U.S. District Judge Philip Pro also ruled in the union's favor on Tuesday when he denied the Venetian's request for a temporary restraining order that would have barred protesters from the hotel's sidewalks.

But Adelson also has scored some victories, including a National Labor Relations Board ruling that dismissed a Culinary complaint alleging he closed the Sands to avoid union representation. A federal judge also upheld Adelson's right to sue the Culinary for allegedly threatening bankers and others doing business with his Las Vegas Sands Inc., which owns the Venetian.

The union isn't his only foe. He's actually had a longer-running feud with the convention authority that goes back to the late '80s, when Comdex was hitting full stride.

There was a time when Adelson got along with the authority. He developed the West Hall of the Las Vegas Convention Center in 70 days in 1983 and donated the building to the authority.

In 1988, however, he fought off suggestions by the authority to move the computer trade show from mid-November to mid-December, when hotel room occupancy was lower.

Adelson also was upset by suggestions that the authority share his lucrative Comdex advertising revenue. He began complaining that he was treated "shabbily" by the authority and the local press.

But he quashed a threatened lawsuit in 1990 when his company agreed to pay the authority $84,200 to settle a disputed concessionaire's advertising fee owed from the 1989 Comdex show.

That didn't stop Adelson from criticizing the authority. He has argued throughout the 1990s that the authority and its own convention facilities should be privatized.

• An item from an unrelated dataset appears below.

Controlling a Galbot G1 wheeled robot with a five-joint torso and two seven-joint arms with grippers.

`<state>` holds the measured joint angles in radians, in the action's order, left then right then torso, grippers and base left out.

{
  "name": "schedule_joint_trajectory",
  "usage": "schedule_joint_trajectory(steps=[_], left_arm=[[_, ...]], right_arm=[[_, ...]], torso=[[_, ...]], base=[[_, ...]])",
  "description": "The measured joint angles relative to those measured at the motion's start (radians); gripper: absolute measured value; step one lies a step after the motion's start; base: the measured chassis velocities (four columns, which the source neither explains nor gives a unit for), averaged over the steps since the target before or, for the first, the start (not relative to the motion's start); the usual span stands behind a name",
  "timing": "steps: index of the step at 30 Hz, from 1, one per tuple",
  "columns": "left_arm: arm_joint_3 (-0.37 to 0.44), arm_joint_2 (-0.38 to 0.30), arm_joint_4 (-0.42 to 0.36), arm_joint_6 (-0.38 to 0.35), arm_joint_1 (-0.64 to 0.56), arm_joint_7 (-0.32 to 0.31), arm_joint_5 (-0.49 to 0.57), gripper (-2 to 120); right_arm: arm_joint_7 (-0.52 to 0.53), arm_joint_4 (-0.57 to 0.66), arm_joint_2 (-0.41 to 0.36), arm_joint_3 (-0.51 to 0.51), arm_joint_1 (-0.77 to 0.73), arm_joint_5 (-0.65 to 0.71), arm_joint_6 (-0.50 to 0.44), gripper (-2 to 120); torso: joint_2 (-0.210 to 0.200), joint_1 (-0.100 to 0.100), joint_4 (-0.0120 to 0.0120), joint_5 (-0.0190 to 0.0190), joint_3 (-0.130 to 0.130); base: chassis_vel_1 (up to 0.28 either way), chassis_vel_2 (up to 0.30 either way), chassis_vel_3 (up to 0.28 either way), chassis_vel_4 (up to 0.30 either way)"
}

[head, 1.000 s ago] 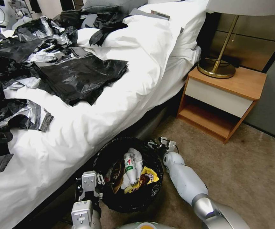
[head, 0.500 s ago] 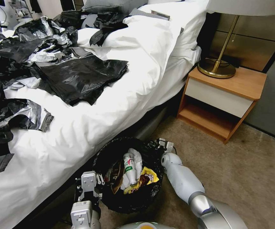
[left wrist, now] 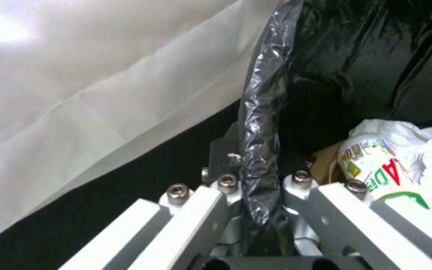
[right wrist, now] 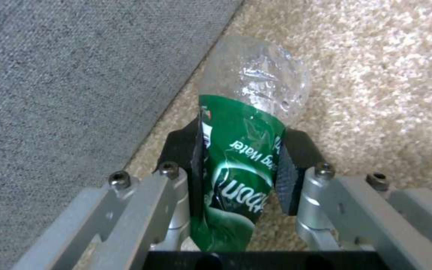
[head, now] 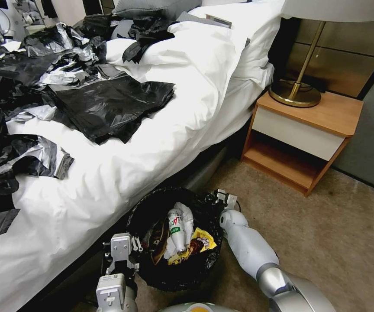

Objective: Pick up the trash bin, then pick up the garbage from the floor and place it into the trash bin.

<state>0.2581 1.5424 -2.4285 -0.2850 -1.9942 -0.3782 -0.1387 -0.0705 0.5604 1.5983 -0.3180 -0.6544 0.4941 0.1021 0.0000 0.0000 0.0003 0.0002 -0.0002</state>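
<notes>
Black liner on the bin point(head: 176, 277) rim is clamped in the left gripper point(left wrist: 256, 195): fingers closed tight on the folded bag edge at the bin's near-left side, right by the bed point(head: 122, 173)

Bin is in hand, hard against the bed skirt; can't tell if it's off the floor point(head: 338, 242)

Already in the bin: a white bottle with a green label point(head: 177, 229), crumpled white paper point(head: 186, 213), a yellow wrapper point(head: 202, 240), brown scrap point(head: 159, 242)

Right gripper point(right wrist: 241, 176) is low on the far-right side of the bin, beyond the rim, over carpet next to the grey bed base point(right wrist: 66, 75). Its fingers are closed partway around a clear bottle with green label point(right wrist: 241, 157), pads point(right wrist: 288, 180) pressing into the label, crushed a bit. Bottle base points away from the wrist. Whether it's lifted or just gripped on the carpet I can't tell

Status as I read it:
- bin pickup: done or holding
- most litter: in
- green bottle: gripped, not yet over the bin
- left: carry it over the rim and drop

No other loose litter on the visible carpet; the black sheets point(head: 109, 104) on the bed aren't part of the job
</notes>
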Motion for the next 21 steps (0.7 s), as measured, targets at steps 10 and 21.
schedule_joint_trajectory(steps=[10, 21], left_arm=[[0.002, -0.006, -0.007, 0.001, 0.001, 0.000, 0.001, 0], [0.007, -0.022, 0.003, -0.003, 0.026, 0.000, 0.029, 0]], right_arm=[[0.073, 0.149, -0.041, 0.003, -0.084, -0.001, -0.004, 23], [0.123, 0.538, -0.164, -0.031, -0.320, -0.073, 0.004, 20]], torso=[[0.000, 0.000, -0.0004, -0.0004, 0.000], [0.000, 0.000, -0.0003, 0.0001, 0.000]], base=[[0.000, 0.000, 0.000, 0.000], [0.000, 0.000, 0.000, 0.000]])
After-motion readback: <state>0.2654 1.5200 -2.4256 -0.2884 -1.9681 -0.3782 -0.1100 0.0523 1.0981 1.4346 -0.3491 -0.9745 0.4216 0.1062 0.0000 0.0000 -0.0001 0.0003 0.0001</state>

He has boasted that he turns as much as $20 million in annual profit at his Sands Expo Center while the authority loses millions a year at the Las Vegas Convention Center, despite having taxpayer subsidies.

Adelson also has argued that the authority has little to do with the increase in tourism. And he has complained that the authority spends too much time promoting Las Vegas as a low-cost destination rather than a city with restaurant and shopping amenities attractive to well-heeled tourists.

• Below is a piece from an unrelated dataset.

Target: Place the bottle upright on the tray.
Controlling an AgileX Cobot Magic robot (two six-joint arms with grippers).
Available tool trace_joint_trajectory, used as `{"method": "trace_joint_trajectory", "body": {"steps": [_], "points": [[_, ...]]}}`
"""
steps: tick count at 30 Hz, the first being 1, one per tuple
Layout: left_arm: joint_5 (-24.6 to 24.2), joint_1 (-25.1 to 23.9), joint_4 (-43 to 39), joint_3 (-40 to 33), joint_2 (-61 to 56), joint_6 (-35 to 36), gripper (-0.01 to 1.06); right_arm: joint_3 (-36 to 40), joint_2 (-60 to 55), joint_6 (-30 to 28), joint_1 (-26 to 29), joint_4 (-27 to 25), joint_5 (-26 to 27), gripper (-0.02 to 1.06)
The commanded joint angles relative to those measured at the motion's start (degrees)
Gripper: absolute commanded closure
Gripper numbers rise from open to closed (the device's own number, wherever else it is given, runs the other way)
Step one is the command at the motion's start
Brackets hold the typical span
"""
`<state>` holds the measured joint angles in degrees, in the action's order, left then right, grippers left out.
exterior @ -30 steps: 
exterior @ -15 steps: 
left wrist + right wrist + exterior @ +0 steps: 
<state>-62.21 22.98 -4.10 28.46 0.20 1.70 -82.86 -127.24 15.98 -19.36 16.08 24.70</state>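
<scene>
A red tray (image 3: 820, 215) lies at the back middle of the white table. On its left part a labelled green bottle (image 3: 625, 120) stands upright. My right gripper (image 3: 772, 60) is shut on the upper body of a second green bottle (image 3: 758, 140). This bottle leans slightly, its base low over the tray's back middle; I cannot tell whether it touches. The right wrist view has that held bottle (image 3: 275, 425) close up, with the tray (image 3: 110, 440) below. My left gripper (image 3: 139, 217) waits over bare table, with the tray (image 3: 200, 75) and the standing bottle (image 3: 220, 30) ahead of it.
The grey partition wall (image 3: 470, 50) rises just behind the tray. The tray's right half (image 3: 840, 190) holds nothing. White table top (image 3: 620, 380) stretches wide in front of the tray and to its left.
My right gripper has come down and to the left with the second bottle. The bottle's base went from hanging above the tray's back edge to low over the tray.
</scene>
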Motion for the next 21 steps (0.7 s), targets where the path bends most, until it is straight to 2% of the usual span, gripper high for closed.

"There's so much money there that can be diverted to much better uses," Adelson told the Sun in 1996.

The latest flap occurred earlier this month when Adelson ripped the authority's proposal to partly finance a $100 million, 1.3 million-square-foot addition to the Las Vegas Convention Center with prepaid rent from convention tenants. The authority said the prepaid rent idea came from a group of trade show customers who were unhappy with the Sands Expo Center.

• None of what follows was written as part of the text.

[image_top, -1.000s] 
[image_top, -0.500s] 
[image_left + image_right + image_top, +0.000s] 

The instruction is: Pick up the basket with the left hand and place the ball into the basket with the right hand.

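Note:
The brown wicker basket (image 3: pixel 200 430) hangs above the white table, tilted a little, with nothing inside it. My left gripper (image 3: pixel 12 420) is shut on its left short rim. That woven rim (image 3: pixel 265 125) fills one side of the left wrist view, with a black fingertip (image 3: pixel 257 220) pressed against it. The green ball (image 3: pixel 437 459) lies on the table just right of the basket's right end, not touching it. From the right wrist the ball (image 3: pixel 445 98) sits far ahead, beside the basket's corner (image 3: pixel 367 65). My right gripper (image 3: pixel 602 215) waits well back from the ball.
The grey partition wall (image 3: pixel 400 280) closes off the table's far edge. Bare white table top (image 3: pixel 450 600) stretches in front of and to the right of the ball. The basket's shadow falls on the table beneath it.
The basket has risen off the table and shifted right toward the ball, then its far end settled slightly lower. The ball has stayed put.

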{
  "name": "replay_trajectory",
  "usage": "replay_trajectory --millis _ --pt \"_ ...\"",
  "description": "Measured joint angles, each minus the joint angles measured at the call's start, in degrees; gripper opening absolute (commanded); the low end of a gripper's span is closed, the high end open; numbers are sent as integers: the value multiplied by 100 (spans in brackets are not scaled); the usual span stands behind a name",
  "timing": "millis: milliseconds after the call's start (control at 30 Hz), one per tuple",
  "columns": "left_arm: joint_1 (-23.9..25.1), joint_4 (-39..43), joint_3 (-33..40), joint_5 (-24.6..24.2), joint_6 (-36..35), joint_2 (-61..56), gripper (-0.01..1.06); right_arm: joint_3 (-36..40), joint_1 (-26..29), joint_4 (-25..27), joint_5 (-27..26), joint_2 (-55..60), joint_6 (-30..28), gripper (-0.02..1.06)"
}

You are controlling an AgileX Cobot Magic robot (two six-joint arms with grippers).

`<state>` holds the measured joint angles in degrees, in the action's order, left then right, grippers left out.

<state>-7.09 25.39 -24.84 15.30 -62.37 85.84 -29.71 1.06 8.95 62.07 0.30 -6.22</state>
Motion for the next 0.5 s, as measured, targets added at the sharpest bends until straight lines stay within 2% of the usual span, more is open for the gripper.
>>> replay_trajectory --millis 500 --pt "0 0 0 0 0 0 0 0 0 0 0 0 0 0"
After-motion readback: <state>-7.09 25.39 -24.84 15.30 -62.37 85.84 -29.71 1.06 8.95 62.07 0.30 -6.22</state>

Adelson argued, however, that the plan was illegal and would guarantee future operating losses.

"This approach to the expansion is not a responsible financial undertaking," Adelson told the authority on April 13. "It is not responsible to take advance income for the purpose of building capital expenditures."

The authority, which also proposed to raise financing through a bond offering, said the plan to collect prepaid rent would lower its costs by tens of millions of dollars. Adelson countered that the authority would be giving away the best convention dates to large customers who already hold their conventions in town.

"There's no additional room revenue or room tax revenue to be generated by these customers, because they're already here," Adelson said. "It doesn't help the community."

Adelson got his wish on Tuesday when the authority dropped its controversial prepaid rent financing plan. But the hotel owner said he still plans to sue the authority for predatory pricing practices.